What to produce
Retype the listing exactly, with no images.

Supplied material
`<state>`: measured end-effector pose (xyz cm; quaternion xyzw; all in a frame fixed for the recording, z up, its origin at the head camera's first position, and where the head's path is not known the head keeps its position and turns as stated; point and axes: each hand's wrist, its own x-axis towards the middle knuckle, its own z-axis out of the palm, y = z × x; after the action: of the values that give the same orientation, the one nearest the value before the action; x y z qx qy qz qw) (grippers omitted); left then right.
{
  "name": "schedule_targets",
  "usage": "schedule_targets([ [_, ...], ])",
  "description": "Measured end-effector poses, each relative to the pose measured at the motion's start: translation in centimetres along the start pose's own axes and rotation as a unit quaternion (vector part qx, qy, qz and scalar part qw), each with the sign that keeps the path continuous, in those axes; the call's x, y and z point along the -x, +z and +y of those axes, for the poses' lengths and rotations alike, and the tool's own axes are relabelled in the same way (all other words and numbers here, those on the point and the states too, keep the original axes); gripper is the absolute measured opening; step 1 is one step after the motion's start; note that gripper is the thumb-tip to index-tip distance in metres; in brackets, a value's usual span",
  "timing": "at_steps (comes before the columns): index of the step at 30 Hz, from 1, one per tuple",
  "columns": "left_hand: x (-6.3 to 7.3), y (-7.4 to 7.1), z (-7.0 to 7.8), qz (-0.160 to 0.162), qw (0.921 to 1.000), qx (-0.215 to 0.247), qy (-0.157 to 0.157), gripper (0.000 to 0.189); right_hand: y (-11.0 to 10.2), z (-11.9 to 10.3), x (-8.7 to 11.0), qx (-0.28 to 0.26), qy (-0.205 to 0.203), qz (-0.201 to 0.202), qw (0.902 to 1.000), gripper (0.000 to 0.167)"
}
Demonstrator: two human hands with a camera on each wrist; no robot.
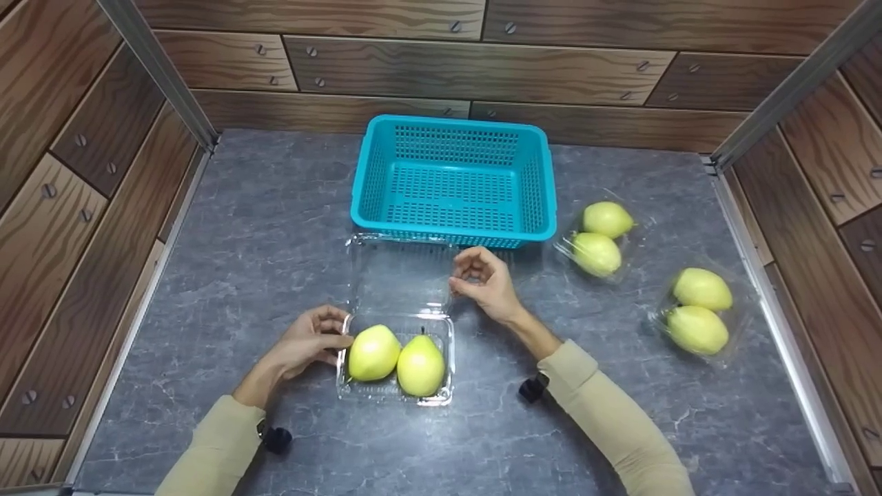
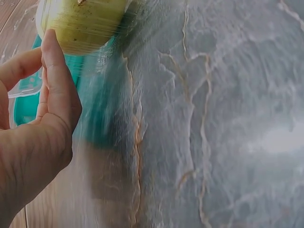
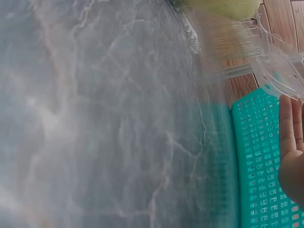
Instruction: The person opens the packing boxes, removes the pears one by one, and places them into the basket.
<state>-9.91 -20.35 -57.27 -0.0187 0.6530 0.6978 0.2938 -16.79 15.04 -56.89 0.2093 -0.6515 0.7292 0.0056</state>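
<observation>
A: Boxes?
B: Three, clear. One open box (image 1: pixel 449 365) sits at the front middle of the table (image 1: pixel 262 227), its single lid (image 1: pixel 396 275) folded back towards the basket. Two others to the right: a far box (image 1: pixel 565 248) just beside the basket, a near box (image 1: pixel 661 315) closer to the right wall.

A: Pears?
B: Six, yellow-green. Two pears (image 1: pixel 421 366) side by side in the open box; two in the far box; two in the near box.

A: Basket?
B: One basket (image 1: pixel 451 233), blue-green, slotted, behind the open box.

A: Hands?
B: Two. Left hand (image 1: pixel 306 344): one, pinching the open box's left rim, thumb over the edge. Right hand (image 1: pixel 488 282): one, fingers bent, at the lid's right edge; cannot tell whether it grips.

A: Sleeves?
B: Two, beige: left sleeve (image 1: pixel 217 444), right sleeve (image 1: pixel 613 420).
</observation>
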Motion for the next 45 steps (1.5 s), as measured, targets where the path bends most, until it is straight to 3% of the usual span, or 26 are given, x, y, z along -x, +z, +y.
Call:
schedule_targets([
  [5,0.6,-0.5,0.1,0.000,1.0000,-0.009,0.002,0.043,0.4,0.6,-0.1,0.001,0.008,0.002,1.0000,0.041],
  [20,1.4,-1.6,0.3,0.014,0.9995,-0.029,-0.008,0.047,1.3,1.1,-0.2,-0.024,0.115,-0.020,0.9929,0.048],
  [29,1.7,-2.3,0.0,0.016,0.9995,-0.024,-0.011,0.044,2.2,1.8,-0.6,-0.067,0.188,-0.002,0.9800,0.042],
  [38,1.9,-3.0,0.4,0.018,0.9990,-0.039,-0.013,0.043,3.1,2.2,-1.1,-0.084,0.272,0.030,0.9583,0.044],
  [45,2.0,-3.4,0.6,0.020,0.9987,-0.044,-0.017,0.040,3.6,2.5,-1.4,-0.080,0.300,0.045,0.9494,0.047],
])
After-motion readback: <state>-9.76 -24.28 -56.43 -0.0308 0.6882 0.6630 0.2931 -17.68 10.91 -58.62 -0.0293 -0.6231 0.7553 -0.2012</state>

Solution
`<state>`: measured end-effector pose (xyz cm; quaternion xyzw; all in a frame fixed for the recording, z up, its origin at the head camera's first position, and where the head's path is not known the head keeps its position and turns as stated; point and axes: each hand's wrist, its own x-axis towards the middle knuckle, its own z-axis out of the palm, y = z × x; after the action: of the values that give the same orientation, the one nearest the value before the action; x y z qx qy qz qw) (grippers omitted); left then right.
{
  "name": "schedule_targets",
  "usage": "schedule_targets([ [_, ...], ])",
  "description": "Measured end-effector poses, each relative to the pose measured at the motion's start: translation in centimetres along the start pose's own axes and rotation as a unit quaternion (vector part qx, qy, qz and scalar part qw), each with the sign that keeps the path continuous, in those axes; the call's x, y and z point along the -x, +z and +y of those axes, for the poses' lengths and rotations alike, and the tool's own axes are relabelled in the same way (all other words and numbers here, those on the point and the states too, keep the original axes); gripper is the absolute measured opening; step 1 is one step after the motion's start; note that gripper is the thumb-tip to index-tip distance in metres; in brackets, a value's usual span",
  "timing": "at_steps (comes before the columns): index of the step at 30 Hz, from 1, one per tuple",
  "columns": "left_hand: x (-6.3 to 7.3), y (-7.4 to 7.1), z (-7.0 to 7.8), qz (-0.160 to 0.162), qw (0.921 to 1.000), qx (-0.215 to 0.247), qy (-0.157 to 0.157), gripper (0.000 to 0.189); right_hand: y (-11.0 to 10.2), z (-11.9 to 10.3), x (-8.7 to 11.0), qx (-0.28 to 0.26), qy (-0.205 to 0.203), qz (-0.201 to 0.202), qw (0.902 to 1.000), gripper (0.000 to 0.167)"
}
Demonstrator: two human hands with a camera on each wrist; no robot.
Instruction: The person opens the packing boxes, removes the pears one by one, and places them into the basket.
<state>-9.91 -20.35 -57.27 -0.0187 0.6530 0.6978 0.2938 -16.79 15.04 -56.89 0.2093 -0.6515 0.7292 0.0056</state>
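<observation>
A: Boxes?
B: Three, clear. One open box (image 1: pixel 449 365) sits at the front middle of the table (image 1: pixel 262 227), its single lid (image 1: pixel 396 275) folded back towards the basket. Two others to the right: a far box (image 1: pixel 565 248) just beside the basket, a near box (image 1: pixel 661 315) closer to the right wall.

A: Pears?
B: Six, yellow-green. Two pears (image 1: pixel 421 366) side by side in the open box; two in the far box; two in the near box.

A: Basket?
B: One basket (image 1: pixel 451 233), blue-green, slotted, behind the open box.

A: Hands?
B: Two. Left hand (image 1: pixel 306 344): one, pinching the open box's left rim, thumb over the edge. Right hand (image 1: pixel 488 282): one, fingers bent, at the lid's right edge; cannot tell whether it grips.

A: Sleeves?
B: Two, beige: left sleeve (image 1: pixel 217 444), right sleeve (image 1: pixel 613 420).
</observation>
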Motion for the next 45 steps (1.5 s), as measured, targets where the path bends most, until it is straight to 3% of the usual span, or 26 are given, x, y, z along -x, +z, +y.
Call:
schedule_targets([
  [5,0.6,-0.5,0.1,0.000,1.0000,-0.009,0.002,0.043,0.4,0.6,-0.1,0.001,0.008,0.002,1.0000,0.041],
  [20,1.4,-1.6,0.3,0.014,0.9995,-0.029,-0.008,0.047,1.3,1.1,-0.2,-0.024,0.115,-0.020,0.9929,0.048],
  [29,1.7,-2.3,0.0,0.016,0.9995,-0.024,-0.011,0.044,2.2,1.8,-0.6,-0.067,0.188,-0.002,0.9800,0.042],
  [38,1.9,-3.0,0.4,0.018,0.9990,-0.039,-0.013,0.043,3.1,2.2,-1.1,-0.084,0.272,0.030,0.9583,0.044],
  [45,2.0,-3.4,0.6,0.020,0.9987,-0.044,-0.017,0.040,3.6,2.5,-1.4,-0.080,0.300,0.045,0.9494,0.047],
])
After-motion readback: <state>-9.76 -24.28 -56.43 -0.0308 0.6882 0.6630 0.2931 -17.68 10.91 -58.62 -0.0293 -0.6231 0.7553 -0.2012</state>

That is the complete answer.